WHAT YOU ARE ASKED TO DO
Copy each line below in which the string "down" occurs.
··········
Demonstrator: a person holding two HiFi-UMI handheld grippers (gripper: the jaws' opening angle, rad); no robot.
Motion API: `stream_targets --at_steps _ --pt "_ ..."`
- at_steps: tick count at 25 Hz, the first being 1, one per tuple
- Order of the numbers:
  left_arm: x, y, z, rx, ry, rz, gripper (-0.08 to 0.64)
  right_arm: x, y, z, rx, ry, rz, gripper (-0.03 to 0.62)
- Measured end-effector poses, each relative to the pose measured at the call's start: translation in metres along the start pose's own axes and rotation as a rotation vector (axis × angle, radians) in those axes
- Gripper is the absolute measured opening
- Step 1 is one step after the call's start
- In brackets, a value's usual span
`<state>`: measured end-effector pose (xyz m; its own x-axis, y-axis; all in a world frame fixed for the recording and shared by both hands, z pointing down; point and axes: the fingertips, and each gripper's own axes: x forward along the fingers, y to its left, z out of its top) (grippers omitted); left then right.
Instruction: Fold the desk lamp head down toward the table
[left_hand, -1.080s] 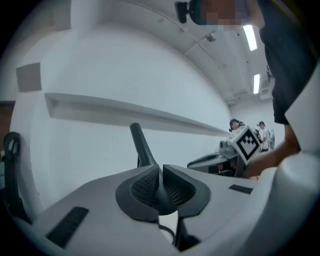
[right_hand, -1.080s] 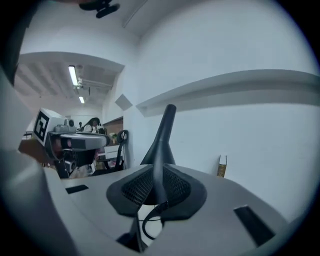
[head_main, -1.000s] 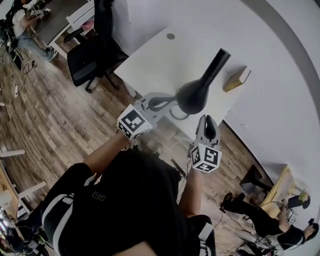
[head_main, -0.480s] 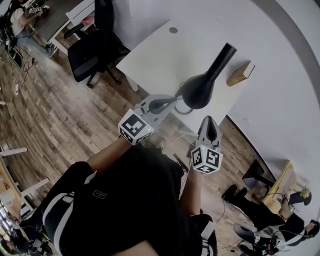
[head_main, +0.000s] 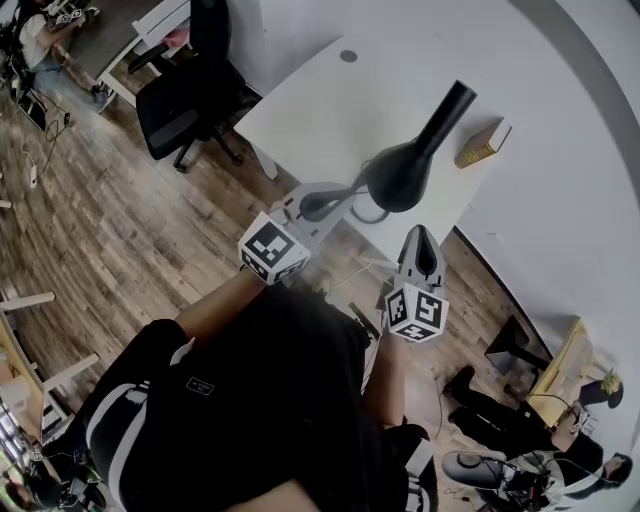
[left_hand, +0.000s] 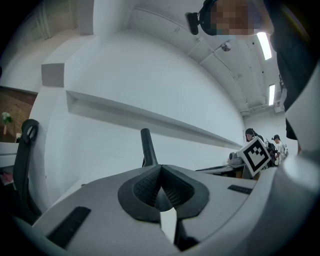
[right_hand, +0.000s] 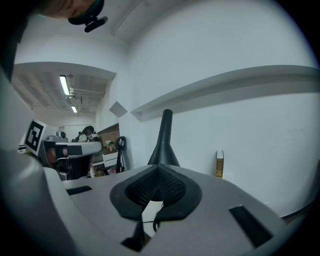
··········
RESPONSE AREA
`<state>`: measured end-effector pose (xyz m; its own x-axis, y-axis; all in a world frame fixed for the recording and shared by both hands, z pointing down; point and axes: the fingertips, and each gripper's own axes: x forward along the fingers, y to its left, z out of its top) (grippers omitted); left then right.
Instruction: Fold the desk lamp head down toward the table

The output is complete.